Emerson Colindres acababa de terminar la escuela secundaria y estaba lleno de planes cuando fue deportado de Estados Unidos, donde vivía desde los ocho años. Ahora le cuesta mucho adaptarse a Honduras, su país natal.
La vida de este joven cambió dramáticamente el 4 de junio, cuando fue arrestado al acudir a una cita en el Servicio de Migración y Aduanas (ICE) en la ciudad de Cincinnati (Ohio).
“Me presenté para una rutina de chequeo y nomás me dejaron detenido”, cuenta Colindres, quien nunca había tenido problemas con la justicia.

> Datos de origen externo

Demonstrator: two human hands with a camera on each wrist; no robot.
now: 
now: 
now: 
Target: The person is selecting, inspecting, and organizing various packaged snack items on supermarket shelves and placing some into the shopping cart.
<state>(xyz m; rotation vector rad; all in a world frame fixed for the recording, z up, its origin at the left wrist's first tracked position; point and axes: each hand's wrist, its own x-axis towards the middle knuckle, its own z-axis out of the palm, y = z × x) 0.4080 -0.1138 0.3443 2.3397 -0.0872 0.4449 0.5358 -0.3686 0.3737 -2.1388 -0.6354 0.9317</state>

Luego de dos semanas preso, fue subido a un vuelo chárter con otros deportados y enviado a Honduras, el país que había dejado de niño en 2014 junto a su madre, Ada Bell Baquedano, y a su hermana Alison.
Su caso no es el único. Desde que Donald Trump regresó a la Casa Blanca en enero, miles de niños y jóvenes migrantes han sido deportados a los países en que nacieron pero que no conocen.
Washington ha deportado este año a 11.823 hondureños. Entre los retornados hay 2.846 menores de 20 años.
De Cincinnati a Guapinol
“No conozco a nadie [en Honduras], no sé cómo es acá”, explica Colindres a la AFP en el aeropuerto de Toncontín, que sirve a Tegucigalpa, mientras espera el aterrizaje del avión en que su madre y su hermana, de 16 años, regresaban de Estados Unidos.
La mujer y su hija volvieron en un vuelo comercial a Honduras seis días después que Emerson, quien las recibió con efusivos abrazos, pues las extrañaba mucho porque nunca habían estado separados.

Si bien ellas no fueron deportadas, el mismo día en que Emerson fue detenido, el ICE les notificó que tenían un mes de plazo para abandonar Estados Unidos.
Aunque Baquedano había ingresado con sus hijos de forma ilegal a Estados Unidos, durante años hizo gestiones para obtener asilo o residencia legal, lo que nunca consiguió.
La mujer ahora vive con sus hijos en una precaria casa en Guapinol, un caluroso y rústico caserío de calles de tierra y escasa vegetación reseca, a 140 km al sur de Tegucigalpa.
Un centenar de familias vive en esta aldea del municipio de Marcovia, donde la mayoría subsiste con la pesca artesanal en una de las zonas más pobres de Honduras.
“Tenía una vida”
El contraste con Cincinnati es enorme. Baquedano y sus hijos vivían en un apartamento de dos plantas en Cheviot, un suburbio de la pujante ciudad estadounidense.
“Extraño todo de allá, tenía una vida, tenía más tiempo allá que lo que viví acá” de niño, dice Colindres, de 19 años.
Su madre trabajaba en limpieza de casas y venta de comida, mientras él iba a la escuela pública Gilbert A. Dater High School, donde era un destacado jugador de fútbol.
“Es difícil adaptarse [en Honduras], porque no estoy acostumbrado”, indica el joven de cabello negro crespo, fino bigote y pera, y aretes dorados en las orejas.
En cambio, en Estados Unidos “tenía planeado ir a la universidad a estudiar psicología y jugar fútbol”, añade Colindres, quien aspiraba a convertirse en futbolista profesional.

“Asimilar lo que pasó”
Su madre también lamenta la abrupta salida de Estados Unidos.
“Él siempre tuvo apoyo de su coach [y] de su equipo de fútbol (…). Le estaban ayudando a buscar una universidad y también ellos estaban ayudándole para que entrenara niños. Esas personas fueron una pieza clave en la vida de Emerson”, explica Baquedano a la AFP.
“¿Qué daño le puede hacer a un país un muchacho que juega (fútbol), que va a la iglesia y que va a la escuela?”, se pregunta la mujer de 38 años.
Antes de emigrar para escapar de la pobreza, Baquedano vendía pan en la calle. Ahora todavía no sabe con qué se ganará la vida de vuelta en Honduras.
“Sé que tengo que trabajar, porque en todos lados se trabaja, (pero) ahorita estoy tratando como de asimilar lo que pasó, luego a empezar a hacer una nueva vida aquí y veremos qué Dios nos tiene preparado”, dice.